PROBLEM DETAILS =
Look below for the line that contains "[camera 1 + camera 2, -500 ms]", then copy it and each following line exactly, through and including the line that contains "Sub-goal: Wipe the".

[Records excerpted from a collection]
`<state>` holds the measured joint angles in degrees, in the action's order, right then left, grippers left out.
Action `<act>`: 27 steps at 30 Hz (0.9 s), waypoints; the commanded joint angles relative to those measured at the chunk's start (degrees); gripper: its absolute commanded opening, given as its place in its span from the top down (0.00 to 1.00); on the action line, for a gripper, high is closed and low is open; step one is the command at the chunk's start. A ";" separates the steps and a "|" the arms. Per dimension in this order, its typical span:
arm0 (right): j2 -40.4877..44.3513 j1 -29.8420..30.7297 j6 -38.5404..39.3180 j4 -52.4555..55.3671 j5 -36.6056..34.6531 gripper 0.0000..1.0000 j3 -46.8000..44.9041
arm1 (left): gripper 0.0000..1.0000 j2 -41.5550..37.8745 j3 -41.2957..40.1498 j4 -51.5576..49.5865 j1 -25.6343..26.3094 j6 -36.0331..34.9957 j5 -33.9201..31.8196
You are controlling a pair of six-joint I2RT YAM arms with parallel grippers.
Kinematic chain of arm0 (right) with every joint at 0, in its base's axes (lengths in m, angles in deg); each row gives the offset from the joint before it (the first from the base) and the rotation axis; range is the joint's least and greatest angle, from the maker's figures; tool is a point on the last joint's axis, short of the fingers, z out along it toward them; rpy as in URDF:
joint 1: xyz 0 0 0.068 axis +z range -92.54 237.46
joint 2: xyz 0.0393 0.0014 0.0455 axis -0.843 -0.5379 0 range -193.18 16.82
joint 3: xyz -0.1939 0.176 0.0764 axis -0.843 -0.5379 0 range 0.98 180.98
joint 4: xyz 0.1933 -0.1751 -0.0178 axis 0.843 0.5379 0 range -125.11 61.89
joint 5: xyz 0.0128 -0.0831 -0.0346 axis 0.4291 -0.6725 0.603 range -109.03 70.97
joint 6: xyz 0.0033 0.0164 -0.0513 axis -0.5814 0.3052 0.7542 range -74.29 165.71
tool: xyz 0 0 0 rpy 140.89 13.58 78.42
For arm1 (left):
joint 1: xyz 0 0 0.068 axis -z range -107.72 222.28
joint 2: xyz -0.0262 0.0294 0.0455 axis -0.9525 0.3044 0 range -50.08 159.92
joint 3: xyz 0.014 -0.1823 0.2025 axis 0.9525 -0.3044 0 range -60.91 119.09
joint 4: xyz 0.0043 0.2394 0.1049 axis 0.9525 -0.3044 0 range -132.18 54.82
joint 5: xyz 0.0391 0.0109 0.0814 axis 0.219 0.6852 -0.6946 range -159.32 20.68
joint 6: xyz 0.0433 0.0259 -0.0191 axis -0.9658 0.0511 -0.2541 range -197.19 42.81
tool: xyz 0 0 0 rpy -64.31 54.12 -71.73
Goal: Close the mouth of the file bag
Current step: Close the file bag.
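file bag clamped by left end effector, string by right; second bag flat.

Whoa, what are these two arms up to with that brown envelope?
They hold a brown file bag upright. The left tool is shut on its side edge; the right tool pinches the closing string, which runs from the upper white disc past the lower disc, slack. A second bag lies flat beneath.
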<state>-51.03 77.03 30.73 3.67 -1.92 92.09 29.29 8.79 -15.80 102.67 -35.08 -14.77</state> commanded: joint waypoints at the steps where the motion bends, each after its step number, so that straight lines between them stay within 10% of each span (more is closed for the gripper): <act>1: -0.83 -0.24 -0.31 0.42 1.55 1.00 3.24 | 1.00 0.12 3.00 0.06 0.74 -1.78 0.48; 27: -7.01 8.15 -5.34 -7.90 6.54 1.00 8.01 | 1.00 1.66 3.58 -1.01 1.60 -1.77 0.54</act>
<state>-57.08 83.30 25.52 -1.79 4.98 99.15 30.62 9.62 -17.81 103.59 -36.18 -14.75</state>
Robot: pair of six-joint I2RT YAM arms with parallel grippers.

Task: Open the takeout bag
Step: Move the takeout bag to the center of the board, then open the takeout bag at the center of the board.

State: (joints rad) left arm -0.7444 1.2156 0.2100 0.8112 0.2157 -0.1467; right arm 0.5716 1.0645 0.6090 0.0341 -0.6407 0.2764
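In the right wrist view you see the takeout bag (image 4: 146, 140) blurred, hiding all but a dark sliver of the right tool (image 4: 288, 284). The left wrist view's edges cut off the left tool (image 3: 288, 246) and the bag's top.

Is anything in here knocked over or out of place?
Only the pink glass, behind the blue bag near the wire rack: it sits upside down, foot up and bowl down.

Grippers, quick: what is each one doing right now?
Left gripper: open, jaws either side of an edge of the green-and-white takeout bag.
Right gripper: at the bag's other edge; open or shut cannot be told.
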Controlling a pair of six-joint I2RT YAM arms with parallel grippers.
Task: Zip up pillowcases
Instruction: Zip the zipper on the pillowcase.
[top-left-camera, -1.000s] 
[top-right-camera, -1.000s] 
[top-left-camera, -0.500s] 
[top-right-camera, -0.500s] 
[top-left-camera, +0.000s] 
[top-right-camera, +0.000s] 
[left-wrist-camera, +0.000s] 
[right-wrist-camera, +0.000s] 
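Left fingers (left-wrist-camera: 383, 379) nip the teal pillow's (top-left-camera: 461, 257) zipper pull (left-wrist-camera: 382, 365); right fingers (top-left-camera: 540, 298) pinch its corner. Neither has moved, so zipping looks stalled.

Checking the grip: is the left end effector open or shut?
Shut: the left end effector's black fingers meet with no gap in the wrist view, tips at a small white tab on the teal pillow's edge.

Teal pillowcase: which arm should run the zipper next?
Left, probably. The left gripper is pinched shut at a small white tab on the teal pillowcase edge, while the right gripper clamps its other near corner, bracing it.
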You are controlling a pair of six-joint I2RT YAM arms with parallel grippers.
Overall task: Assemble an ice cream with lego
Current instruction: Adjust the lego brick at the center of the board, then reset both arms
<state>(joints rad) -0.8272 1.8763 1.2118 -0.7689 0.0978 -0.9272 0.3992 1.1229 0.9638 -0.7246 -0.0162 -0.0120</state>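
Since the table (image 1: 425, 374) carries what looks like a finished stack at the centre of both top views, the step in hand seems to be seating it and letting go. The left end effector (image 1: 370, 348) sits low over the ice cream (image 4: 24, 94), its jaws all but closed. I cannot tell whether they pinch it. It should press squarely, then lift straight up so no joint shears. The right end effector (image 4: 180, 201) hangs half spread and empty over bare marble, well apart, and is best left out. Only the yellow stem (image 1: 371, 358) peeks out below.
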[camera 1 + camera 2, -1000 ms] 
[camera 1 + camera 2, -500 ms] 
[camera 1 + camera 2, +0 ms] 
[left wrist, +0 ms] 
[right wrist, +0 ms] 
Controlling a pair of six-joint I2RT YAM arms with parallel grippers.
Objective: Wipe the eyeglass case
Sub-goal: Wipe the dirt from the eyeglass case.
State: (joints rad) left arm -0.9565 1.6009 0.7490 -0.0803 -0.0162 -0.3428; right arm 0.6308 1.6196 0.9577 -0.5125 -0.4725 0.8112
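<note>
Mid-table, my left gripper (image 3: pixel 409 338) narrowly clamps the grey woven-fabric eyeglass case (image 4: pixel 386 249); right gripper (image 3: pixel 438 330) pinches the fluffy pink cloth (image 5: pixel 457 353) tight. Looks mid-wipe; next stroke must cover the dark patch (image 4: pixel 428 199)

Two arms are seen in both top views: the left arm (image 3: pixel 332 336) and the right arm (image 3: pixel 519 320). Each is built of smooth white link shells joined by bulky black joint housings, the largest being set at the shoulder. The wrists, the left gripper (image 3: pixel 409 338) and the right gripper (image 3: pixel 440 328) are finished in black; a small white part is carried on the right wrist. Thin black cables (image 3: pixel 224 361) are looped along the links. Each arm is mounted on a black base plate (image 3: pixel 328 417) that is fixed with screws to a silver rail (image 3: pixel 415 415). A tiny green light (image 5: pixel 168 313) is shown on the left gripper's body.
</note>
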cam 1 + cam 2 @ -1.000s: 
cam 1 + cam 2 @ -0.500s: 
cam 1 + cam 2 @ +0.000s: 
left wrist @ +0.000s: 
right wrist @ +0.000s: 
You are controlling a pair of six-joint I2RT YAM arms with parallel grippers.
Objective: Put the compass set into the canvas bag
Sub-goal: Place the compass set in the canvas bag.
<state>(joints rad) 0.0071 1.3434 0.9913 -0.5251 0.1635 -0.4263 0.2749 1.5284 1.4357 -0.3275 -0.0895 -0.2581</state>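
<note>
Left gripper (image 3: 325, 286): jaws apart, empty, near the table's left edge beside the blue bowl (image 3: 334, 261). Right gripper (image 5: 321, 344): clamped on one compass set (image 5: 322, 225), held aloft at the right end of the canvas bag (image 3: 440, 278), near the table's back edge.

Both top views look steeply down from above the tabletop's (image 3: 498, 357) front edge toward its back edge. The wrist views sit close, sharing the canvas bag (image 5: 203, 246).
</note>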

TASK SOLUTION =
[camera 1 + camera 2, -500 ms] 
[camera 1 + camera 2, +0 ms] 
[left wrist, +0 ms] 
[right wrist, +0 ms] 
Controlling a pair of six-joint I2RT YAM arms with parallel grippers.
Objective: Wipe the eyeglass case
Sub-goal: Wipe the dirt from the eyeglass case.

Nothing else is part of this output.